Thanks for the info. 

I will be doing the walls pretty quick after the ceiling. I take it the drywall will be OK for a few days until I get the walls installed, with the 16" unattached?

I might use 12 footers for the walls as well, looks like there is a cost savings involved, I'd originally planned for 4x8's all around. Im definitely renting a lift for the project, and have a couple people to help. 

This brings me to one more question. Since this is going to be fully insulated, and heated/cooled at times, should I install gable vents?


----------



## oh'mike (Sep 18, 2009)

Venting---a ridge vent is the best---mushrooms next best--gable vents last choice---

Gable vents don't tend to pull air through the soffits as well as the other two choices.---Mike--


----------



## masterofall (May 27, 2010)

definatly vent it. Can you use 1/2" no sag drywall? Vapourier barrier on the warm side. You may want to get some more electrical outlets in if you want a shop in there.


----------



## masterofall (May 27, 2010)

definatly vent it. Can you use 1/2" no sag drywall? Vapourier barrier on the warm side. You may want to get some more electrical outlets in if you want a shop in there. Use the largest sheets possible. Drywall is cheap. Taping is more expensive.:thumbup:


----------



## Gary in WA (Mar 11, 2009)

Minimum thickness for on center of framing, floating corners; 7" or 12", fig.4 and 5. Fig.7 = 16" only with adhesive, etc.; http://gypsum.org/pdf/GA-216-2010.html

Truss up-lift; http://www.buildingscience.com/documents/insights/bsi-023-wood-is-good-but-strange/

This building is detached from house?

Gary


----------



## daytrepper (Feb 1, 2011)

masterofall said:


> definatly vent it. Can you use 1/2" no sag drywall? Vapourier barrier on the warm side. You may want to get some more electrical outlets in if you want a shop in there.
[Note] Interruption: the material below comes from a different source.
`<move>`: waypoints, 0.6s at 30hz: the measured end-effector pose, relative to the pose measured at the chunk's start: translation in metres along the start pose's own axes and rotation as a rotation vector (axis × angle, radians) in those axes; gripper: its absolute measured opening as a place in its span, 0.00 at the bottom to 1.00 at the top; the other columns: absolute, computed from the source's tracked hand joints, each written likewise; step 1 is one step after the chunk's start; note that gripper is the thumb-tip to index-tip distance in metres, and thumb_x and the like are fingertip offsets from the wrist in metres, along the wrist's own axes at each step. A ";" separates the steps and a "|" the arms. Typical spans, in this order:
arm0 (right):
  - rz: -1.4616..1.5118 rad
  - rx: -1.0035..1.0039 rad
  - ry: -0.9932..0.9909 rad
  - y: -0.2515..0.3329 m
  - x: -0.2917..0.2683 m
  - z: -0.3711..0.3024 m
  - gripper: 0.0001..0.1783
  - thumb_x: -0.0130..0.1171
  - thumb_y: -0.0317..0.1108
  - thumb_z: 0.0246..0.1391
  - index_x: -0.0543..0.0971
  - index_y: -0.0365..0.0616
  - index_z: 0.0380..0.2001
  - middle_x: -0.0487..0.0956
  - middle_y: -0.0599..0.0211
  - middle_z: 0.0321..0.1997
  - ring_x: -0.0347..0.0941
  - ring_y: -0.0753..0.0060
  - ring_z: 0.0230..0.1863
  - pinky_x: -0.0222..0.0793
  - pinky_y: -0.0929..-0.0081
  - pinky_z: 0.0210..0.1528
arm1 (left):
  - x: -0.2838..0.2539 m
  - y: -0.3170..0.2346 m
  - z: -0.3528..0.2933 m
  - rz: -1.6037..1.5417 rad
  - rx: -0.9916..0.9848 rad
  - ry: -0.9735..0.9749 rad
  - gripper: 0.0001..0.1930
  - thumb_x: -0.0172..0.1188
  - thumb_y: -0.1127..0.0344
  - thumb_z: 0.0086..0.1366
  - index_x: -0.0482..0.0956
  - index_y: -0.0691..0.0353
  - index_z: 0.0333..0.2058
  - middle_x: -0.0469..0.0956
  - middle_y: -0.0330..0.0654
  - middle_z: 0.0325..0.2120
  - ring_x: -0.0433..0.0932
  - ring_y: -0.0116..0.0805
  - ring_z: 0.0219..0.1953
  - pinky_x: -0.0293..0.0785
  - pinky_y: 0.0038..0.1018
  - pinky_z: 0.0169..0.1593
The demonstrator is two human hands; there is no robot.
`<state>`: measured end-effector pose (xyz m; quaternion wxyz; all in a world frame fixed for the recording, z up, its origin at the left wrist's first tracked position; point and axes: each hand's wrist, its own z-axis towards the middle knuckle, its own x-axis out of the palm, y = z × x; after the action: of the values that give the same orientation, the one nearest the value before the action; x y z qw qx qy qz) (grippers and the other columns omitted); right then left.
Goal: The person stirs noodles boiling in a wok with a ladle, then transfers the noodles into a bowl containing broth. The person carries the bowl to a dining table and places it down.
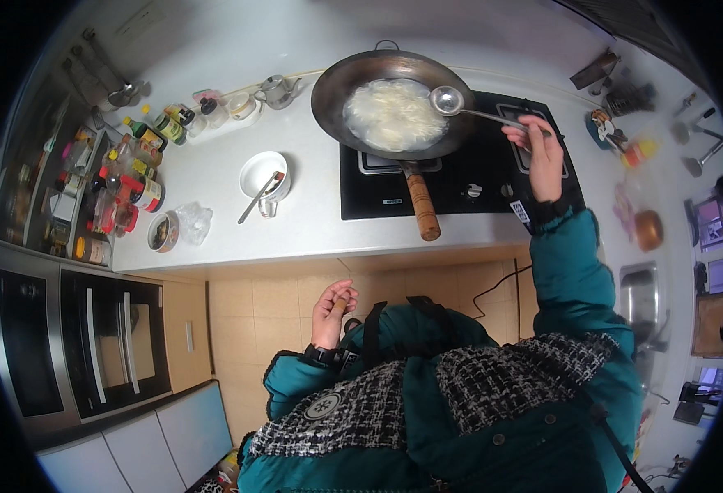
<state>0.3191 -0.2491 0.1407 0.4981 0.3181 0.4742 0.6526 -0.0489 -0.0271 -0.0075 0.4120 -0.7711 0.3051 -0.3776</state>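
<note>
My right hand is closed round the handle of a metal ladle. The round ladle bowl is over the right side of a dark wok. Pale noodle-like strands lie in whitish liquid inside the wok. Its wooden handle points toward me, past the counter's front edge, with no hand on it. Low in front of my body, away from the counter, my left hand has its fingers curled in. A brownish patch shows at those fingers; what it is, I cannot make out.
The wok sits on a black gas stove. To its left stands a white cup with a spoon across it. Farther left are a small bowl, a clear plastic bag and several bottles. A metal teapot stands near the wall.
</note>
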 end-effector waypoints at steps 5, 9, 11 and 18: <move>-0.225 -0.049 0.165 -0.011 0.021 0.037 0.15 0.41 0.36 0.66 0.72 0.37 0.44 0.80 0.62 0.35 0.75 0.78 0.37 0.69 0.80 0.44 | -0.002 0.000 -0.008 -0.024 0.008 -0.041 0.13 0.48 0.69 0.68 0.72 0.61 0.50 0.75 0.35 0.36 0.71 0.21 0.35 0.69 0.18 0.42; -0.289 -0.055 0.226 -0.026 0.042 0.062 0.15 0.40 0.34 0.66 0.72 0.35 0.45 0.78 0.64 0.37 0.75 0.76 0.40 0.70 0.79 0.44 | -0.004 0.001 -0.012 -0.054 0.020 -0.072 0.13 0.47 0.72 0.68 0.72 0.62 0.49 0.75 0.36 0.35 0.71 0.21 0.35 0.68 0.17 0.42; -0.358 -0.055 0.247 -0.033 0.050 0.073 0.15 0.40 0.34 0.66 0.72 0.35 0.45 0.78 0.65 0.38 0.75 0.76 0.40 0.70 0.79 0.45 | -0.005 0.001 -0.014 -0.055 0.022 -0.082 0.13 0.48 0.70 0.68 0.72 0.62 0.49 0.75 0.36 0.36 0.71 0.21 0.35 0.69 0.18 0.42; -0.549 -0.062 0.247 -0.059 0.069 0.094 0.15 0.40 0.36 0.64 0.73 0.41 0.43 0.80 0.63 0.31 0.77 0.69 0.35 0.70 0.73 0.41 | -0.006 0.002 -0.022 -0.064 0.024 -0.127 0.13 0.48 0.70 0.68 0.71 0.62 0.50 0.75 0.35 0.35 0.71 0.21 0.35 0.69 0.18 0.41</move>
<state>0.4020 -0.1518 0.1146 0.6040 0.0807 0.5792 0.5415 -0.0712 -0.0320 -0.0032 0.4277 -0.7978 0.2490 -0.3444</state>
I could use 1/2 inch no sag. I havent priced it though. Do I really need a separate vapor barrier? A few have told me that faced insulation is just fine. 

I am going to have to climb up, cant tell from the ground, but it looks like there is a ridge vent installed. From the ground there appears to be a gap between the roof shingles and the shingles covering the peak, along the length of the roof, and at the peak there is about a 4" channel cut out of the plywood along the entire length. I'll climb up and be sure. 

Ive got plenty of electrical outlets, just rewired the entire garage, replaced the panel, etc. 



GBR in WA said:


> Minimum thickness for on center of framing, floating corners; 7" or 12", fig.4 and 5. Fig.7 = 16" only with adhesive, etc.; http://gypsum.org/pdf/GA-216-2010.html
> 
> Truss up-lift; http://www.buildingscience.com/documents/insights/bsi-023-wood-is-good-but-strange/
> 
> ...


It is detached from the house. Thanks for the link!


----------



## boman47k (Aug 25, 2006)

oh'mike said:


> You have done your home work well.
> *
> You will attach the 5/8 drywall to the nailer on the gable end*--
> 
> ...


Mike, why not float the ends at the gable too if there is going to be board under them too? 

Not disagreeing at all. Too little experience with ceiling boards to know here.


----------



## daytrepper (Feb 1, 2011)

Fellas, I have one more issue before I dig into this...

I am concerned with the trusses' ability to support the ceiling properly, and hope someone here can shed some light on it before I hire someone to come look at the trusses. I have no truss spec sheet unfortunately. 

Here are some pics and details on the trusses...
2x4 "W" style, spaced 24" OC....

trusses are tied together with 2x4 boards...10 feet apart at the base of the "W" at the bottom chord, gable to gable

there are also 4 2x4x10 boards bracing the trusses diagonally. 

Regular shingle/plywood roof on top...

Here are a few more pics...


----------



## proremodel (Jan 30, 2011)

The trusses will hold the drywall just fine. They are designed to hold that weight. Rock away!


----------